> [HOW TO COMPLETE THIS TASK] Find the line in the entries below that contains "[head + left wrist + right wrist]". Repeat it exactly, and every line after it through the line that contains "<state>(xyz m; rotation".

> [ENTRIES SUPPLIED]
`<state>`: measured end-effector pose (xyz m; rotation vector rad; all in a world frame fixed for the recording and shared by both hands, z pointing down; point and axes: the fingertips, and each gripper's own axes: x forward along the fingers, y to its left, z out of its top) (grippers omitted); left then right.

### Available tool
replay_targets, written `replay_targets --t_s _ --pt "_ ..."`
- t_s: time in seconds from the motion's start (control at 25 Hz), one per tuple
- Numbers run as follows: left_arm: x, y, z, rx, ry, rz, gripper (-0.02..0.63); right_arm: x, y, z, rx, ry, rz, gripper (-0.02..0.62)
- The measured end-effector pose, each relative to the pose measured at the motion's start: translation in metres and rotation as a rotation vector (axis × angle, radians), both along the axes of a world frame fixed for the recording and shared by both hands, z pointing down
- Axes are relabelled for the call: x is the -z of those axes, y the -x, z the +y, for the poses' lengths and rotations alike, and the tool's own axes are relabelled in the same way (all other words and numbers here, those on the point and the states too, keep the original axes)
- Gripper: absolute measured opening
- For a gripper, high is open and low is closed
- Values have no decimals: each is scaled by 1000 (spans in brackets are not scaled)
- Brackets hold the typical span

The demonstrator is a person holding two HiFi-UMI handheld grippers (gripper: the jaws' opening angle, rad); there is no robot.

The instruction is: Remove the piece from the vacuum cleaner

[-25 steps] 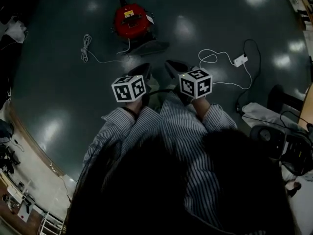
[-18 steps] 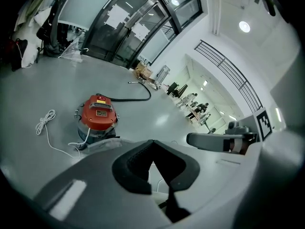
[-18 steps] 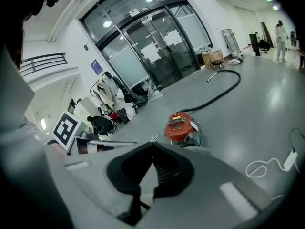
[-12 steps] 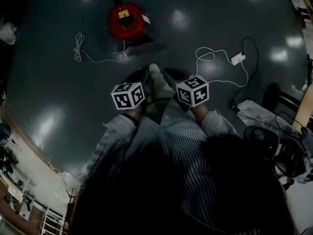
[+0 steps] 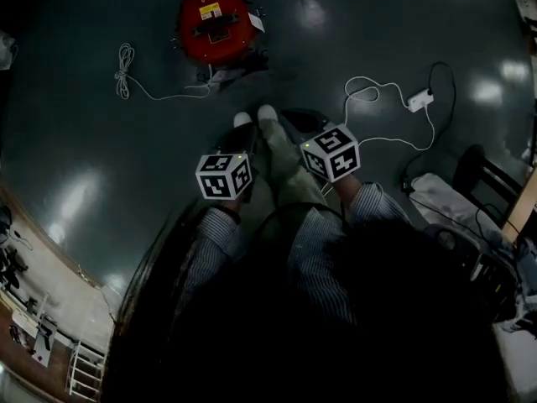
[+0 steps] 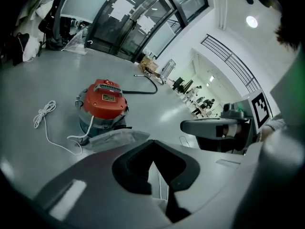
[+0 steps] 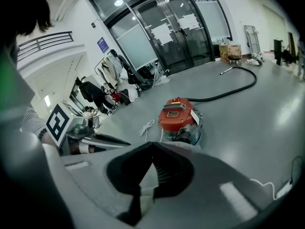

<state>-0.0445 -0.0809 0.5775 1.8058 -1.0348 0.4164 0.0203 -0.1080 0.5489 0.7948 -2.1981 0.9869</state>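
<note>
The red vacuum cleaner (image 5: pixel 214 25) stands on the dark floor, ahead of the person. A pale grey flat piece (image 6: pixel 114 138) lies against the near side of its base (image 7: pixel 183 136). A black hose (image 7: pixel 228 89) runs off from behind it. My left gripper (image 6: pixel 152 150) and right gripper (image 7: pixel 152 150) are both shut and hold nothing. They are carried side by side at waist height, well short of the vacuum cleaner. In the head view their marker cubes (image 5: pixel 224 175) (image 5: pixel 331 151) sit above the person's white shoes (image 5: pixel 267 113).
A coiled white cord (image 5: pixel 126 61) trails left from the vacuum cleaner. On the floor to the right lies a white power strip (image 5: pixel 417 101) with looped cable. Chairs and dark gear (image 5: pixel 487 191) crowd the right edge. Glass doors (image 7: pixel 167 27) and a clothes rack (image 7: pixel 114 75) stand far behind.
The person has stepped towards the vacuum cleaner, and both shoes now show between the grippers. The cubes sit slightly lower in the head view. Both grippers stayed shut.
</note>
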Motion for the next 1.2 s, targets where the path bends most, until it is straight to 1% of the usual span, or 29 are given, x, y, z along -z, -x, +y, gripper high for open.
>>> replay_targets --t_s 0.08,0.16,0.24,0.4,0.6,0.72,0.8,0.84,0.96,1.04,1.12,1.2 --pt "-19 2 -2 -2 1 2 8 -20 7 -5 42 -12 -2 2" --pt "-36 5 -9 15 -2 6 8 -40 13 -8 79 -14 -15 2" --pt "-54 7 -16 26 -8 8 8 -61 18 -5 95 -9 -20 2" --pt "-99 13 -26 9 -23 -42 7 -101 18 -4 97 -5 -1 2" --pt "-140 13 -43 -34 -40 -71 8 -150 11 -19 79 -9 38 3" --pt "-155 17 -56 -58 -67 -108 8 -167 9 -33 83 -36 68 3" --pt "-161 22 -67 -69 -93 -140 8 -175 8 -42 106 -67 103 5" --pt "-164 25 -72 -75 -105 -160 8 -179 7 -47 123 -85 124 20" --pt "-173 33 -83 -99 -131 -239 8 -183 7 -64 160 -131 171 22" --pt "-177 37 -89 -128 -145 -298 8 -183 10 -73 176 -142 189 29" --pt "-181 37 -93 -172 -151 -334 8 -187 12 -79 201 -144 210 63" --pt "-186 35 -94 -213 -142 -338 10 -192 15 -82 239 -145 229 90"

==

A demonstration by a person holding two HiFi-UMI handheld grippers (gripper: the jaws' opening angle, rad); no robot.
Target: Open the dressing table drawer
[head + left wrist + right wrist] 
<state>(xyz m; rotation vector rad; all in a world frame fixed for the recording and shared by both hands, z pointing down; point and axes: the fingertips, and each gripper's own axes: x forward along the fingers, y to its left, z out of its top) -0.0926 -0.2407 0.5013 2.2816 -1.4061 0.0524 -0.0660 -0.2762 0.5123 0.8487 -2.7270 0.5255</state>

> [TASK SOLUTION]
[head + left wrist + right wrist] 
<state>(xyz m; rotation vector rad; all in a world frame fixed for the recording and shared by both hands, z pointing down; point and axes: the fingertips, and each gripper's own axes: x forward along the fingers, y to its left, z out of its top) -0.0926 -0.2407 0.5013 2.2816 -1.4061 0.0524 -0.0660 -0.2762 0.5123 0.8487 -2.7270 0.5255</state>

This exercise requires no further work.